**WORK INSTRUCTIONS:** Quote the whole listing verbatim.

::::

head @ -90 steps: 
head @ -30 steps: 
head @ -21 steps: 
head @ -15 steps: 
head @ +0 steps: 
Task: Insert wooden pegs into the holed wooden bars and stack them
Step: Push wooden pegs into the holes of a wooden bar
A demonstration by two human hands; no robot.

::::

**SOLUTION FOR THIS EXERCISE:**
head @ -90 steps: 
head @ -30 steps: 
head @ -21 steps: 
head @ -15 steps: 
head @ +0 steps: 
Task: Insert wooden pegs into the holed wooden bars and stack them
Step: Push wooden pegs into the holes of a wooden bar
A demonstration by two human hands; no robot.

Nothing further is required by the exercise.